Tally the lines of the entries below that hold the word "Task", and please give only the total.

■ **EXTRACTED RECORDS**
·····
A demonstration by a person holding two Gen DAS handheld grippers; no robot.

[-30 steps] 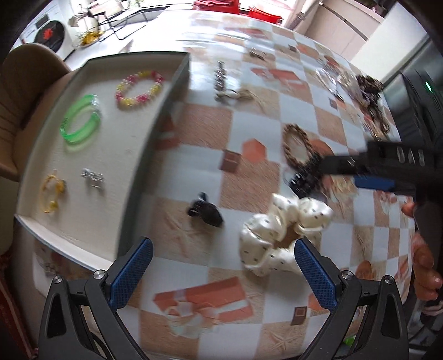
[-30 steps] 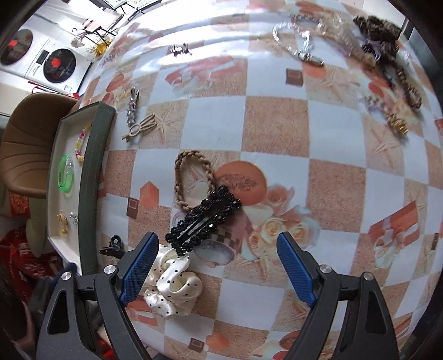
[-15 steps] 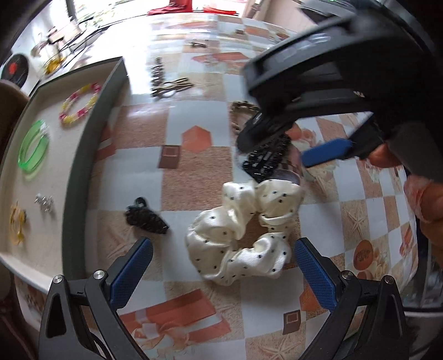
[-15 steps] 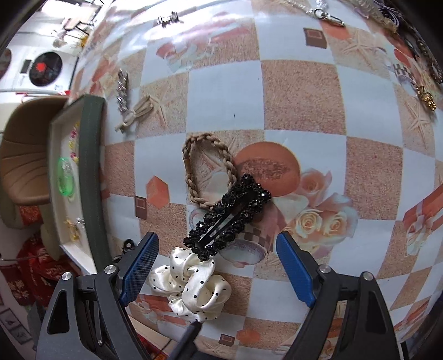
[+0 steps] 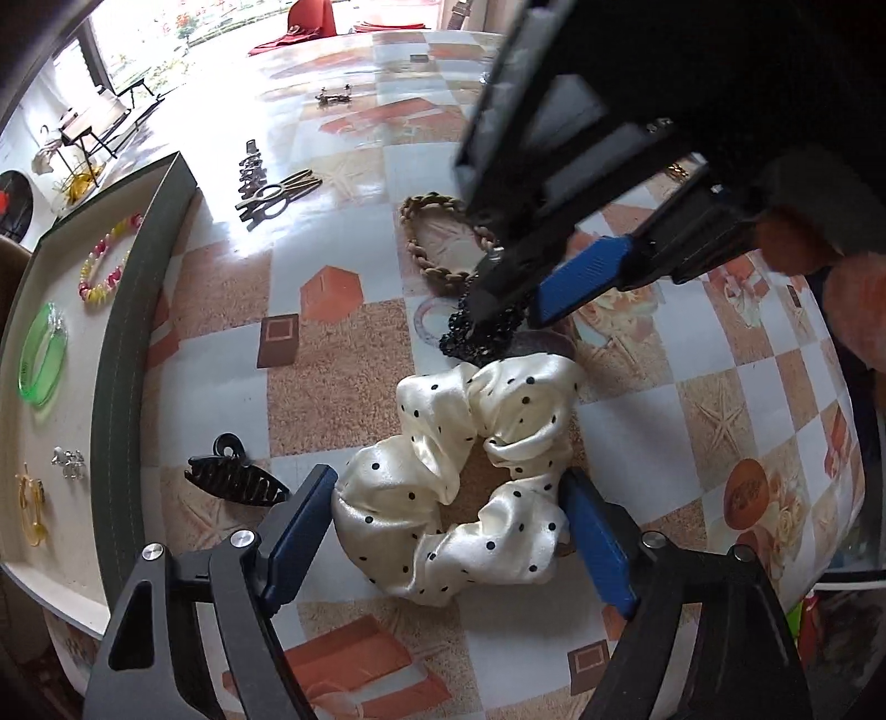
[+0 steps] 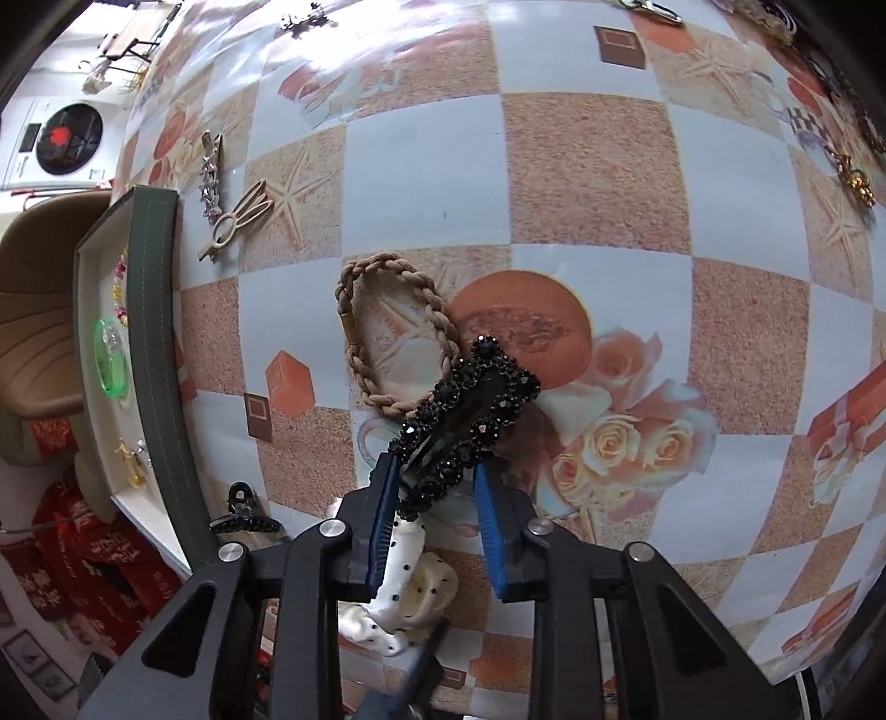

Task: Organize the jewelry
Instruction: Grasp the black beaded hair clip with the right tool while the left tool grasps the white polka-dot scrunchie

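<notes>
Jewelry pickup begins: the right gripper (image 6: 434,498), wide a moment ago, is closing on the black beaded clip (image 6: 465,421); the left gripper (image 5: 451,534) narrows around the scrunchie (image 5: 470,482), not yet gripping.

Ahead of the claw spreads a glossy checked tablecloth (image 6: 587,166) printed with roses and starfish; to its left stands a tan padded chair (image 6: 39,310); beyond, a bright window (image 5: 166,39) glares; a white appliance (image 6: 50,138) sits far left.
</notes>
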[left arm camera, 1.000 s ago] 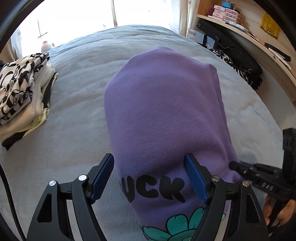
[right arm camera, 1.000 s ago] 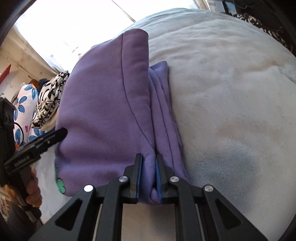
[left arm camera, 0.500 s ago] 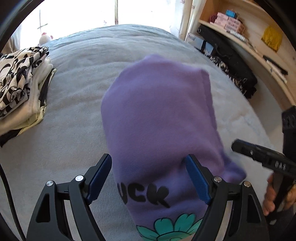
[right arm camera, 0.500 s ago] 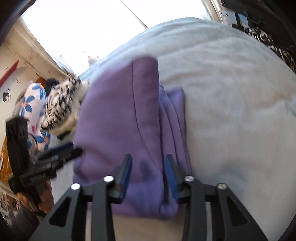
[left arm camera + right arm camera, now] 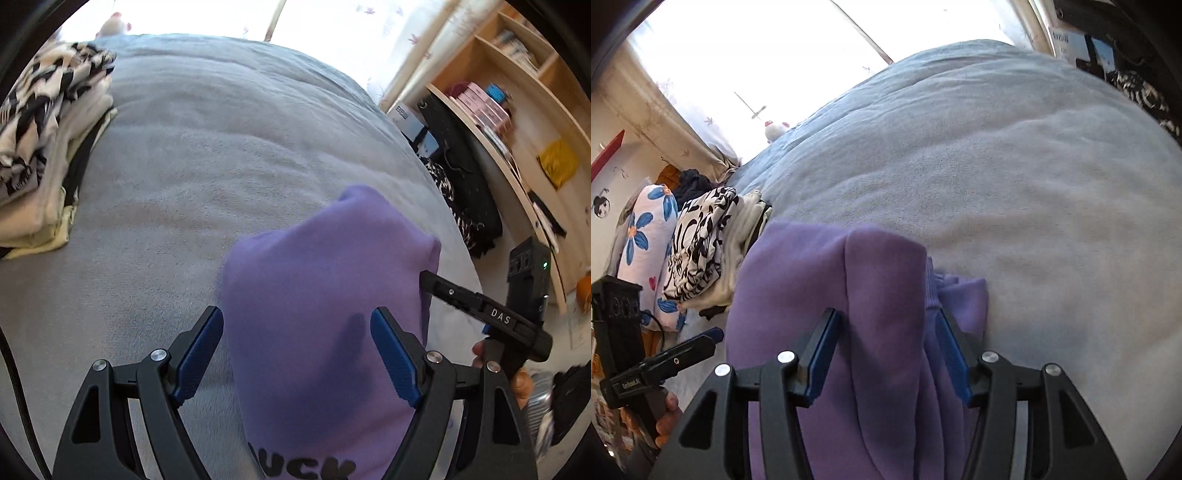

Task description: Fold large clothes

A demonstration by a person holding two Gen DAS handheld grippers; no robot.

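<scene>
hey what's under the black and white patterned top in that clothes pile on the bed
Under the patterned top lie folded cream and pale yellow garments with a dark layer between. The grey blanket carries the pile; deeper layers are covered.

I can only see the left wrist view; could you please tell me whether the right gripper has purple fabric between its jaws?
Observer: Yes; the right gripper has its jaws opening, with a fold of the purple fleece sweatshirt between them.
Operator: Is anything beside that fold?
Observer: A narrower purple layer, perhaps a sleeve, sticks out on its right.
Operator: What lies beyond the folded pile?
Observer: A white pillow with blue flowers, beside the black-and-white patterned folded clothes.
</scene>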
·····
■ **RESPONSE FOR THIS EXERCISE**
2